** Opening The data block **
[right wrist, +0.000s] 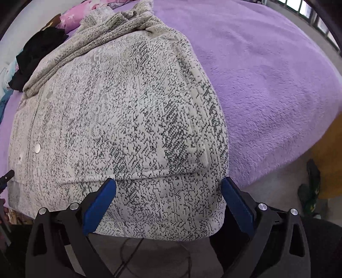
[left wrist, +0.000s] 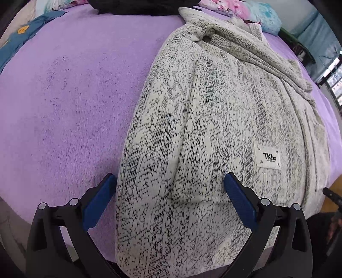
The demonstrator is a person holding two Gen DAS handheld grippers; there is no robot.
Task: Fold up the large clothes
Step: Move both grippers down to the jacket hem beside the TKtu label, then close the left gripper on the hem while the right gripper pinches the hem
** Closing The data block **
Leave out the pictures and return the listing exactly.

[right wrist, +0.000s] 
[left wrist, +0.000s] 
The demonstrator is a person holding two Gen DAS handheld grippers; there is no robot.
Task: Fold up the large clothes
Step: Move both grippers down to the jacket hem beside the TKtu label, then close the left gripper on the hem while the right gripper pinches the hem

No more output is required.